I said, "I want my emotions to be appropriate to the situation I'm in. I don't expect to wake up with no problems, but I want those problems to be real, not something engendered by my PTSD and trauma."

I am 27 years old, and I’ve been telling myself that by the time I’m 30 I want a new set of problems.

I’d like to do it sooner, but I would settle for age 30 to not wake up every day like I’m falling to pieces. To have more good days than bad days. To not feel like I keep failing people I love because of all the abusive patterns in my heart that makes me so scared of abandonment. I want to have one of my most difficult problems to be what I should write for my next novel, or what I should do that day to make myself more happy, or what I can begin to build to have a more fulfilling life with the people that I love.

Over the course of the last several months, the ineffable monster inside of me has begun to slowly transform into something of a manageable problem. Not an inevitability, not a wellspring of sadness gushing out of the inside of my stomach. But a problem, like anything else.

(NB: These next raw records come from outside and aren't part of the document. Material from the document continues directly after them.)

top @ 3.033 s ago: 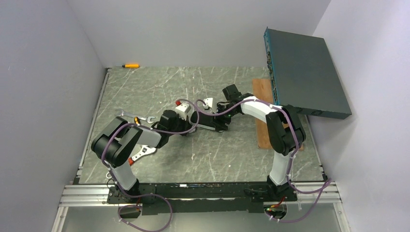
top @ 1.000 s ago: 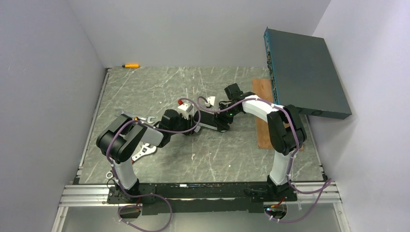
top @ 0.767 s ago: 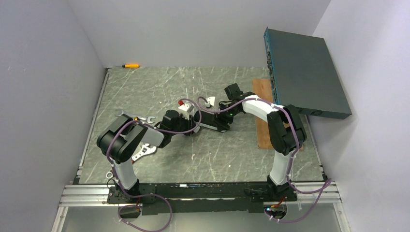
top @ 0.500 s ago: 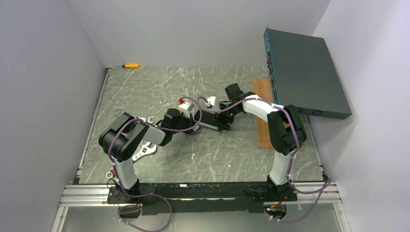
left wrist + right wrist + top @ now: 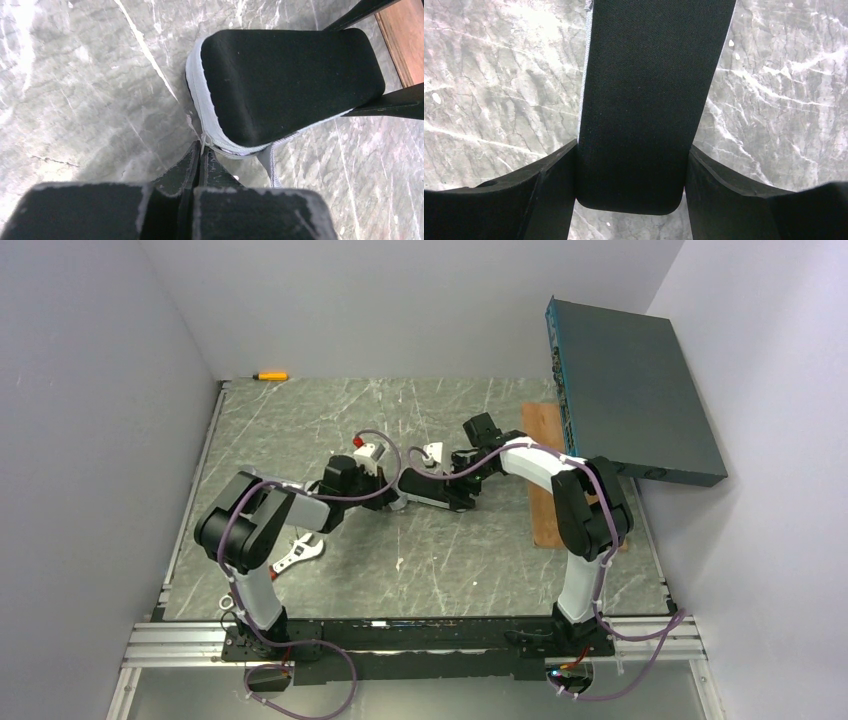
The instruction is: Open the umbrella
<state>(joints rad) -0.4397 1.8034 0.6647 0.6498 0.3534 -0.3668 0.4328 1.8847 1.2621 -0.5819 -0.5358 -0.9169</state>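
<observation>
Find the umbrella [image 5: 432,499] lying folded on the tabletop [image 5: 450,570], mid-table between the two arms. The right tool [image 5: 631,150] clamps its black body from both sides. The left tool [image 5: 201,150] is pressed together, its tips touching the umbrella's pale-edged end. You cannot tell whether it pinches anything there.

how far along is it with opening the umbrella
Early. Done: the right gripper is clamped across the umbrella. In hand: the left gripper is shut at the bundle's pale trim, seemingly pinching it. Left: nearly everything. The umbrella is a closed black oblong, with no shaft or spread canopy showing.
</observation>
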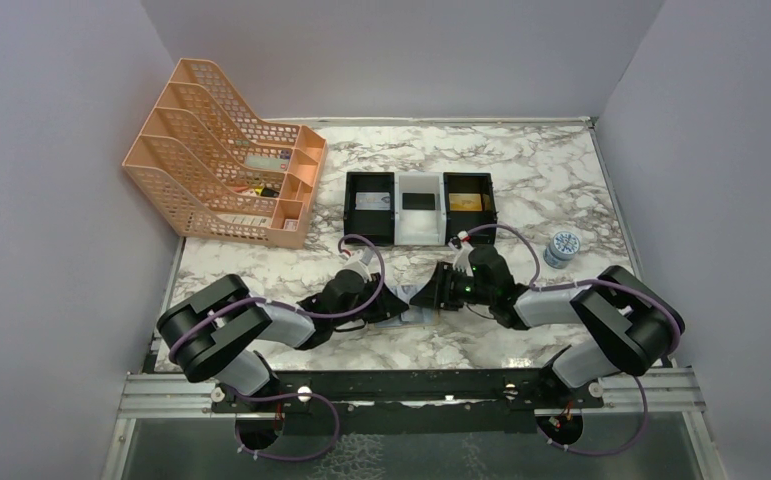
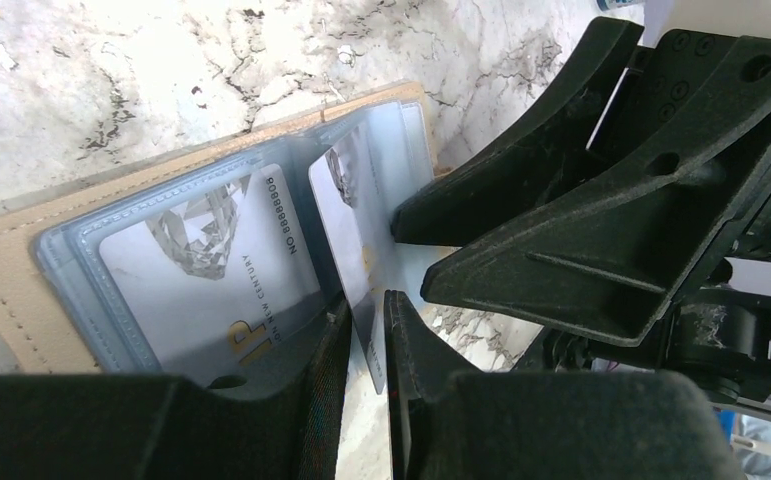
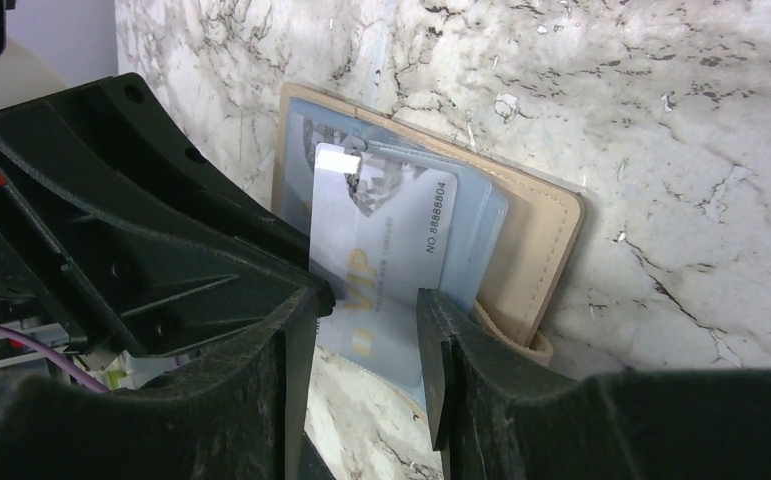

To change the course of a life with mechanisms built so tight - with sadness like a desert - is one of the most difficult things I think a person can do. But I know it’s possible.

I’ve had days now where I’ve felt the weight of -her- like a dead cicada shell. And I’ve felt happiness, because I could see the substantial weight and the reality of the things that were built around. It wasn’t an illusion, and it wasn’t a trick. It was real.

I can feel her now. Nameless. The alter-ego. The abuser. She’s blinking a little on my right shoulder, with heavy breath and frozen teeth. She tells me, “I’ll take everything you love until you learn to love losing.”

It has to be possible. Because I have things I don’t want to lose now. And I have gotten very close to losing them. And what is the point of being alive, of trying to build a life, if everything that you ever wanted, everything that you ever built, every scrap of happiness or warmth, is destroyed right in front of your eyes.

Not by fate. Not by luck. But by your own hands.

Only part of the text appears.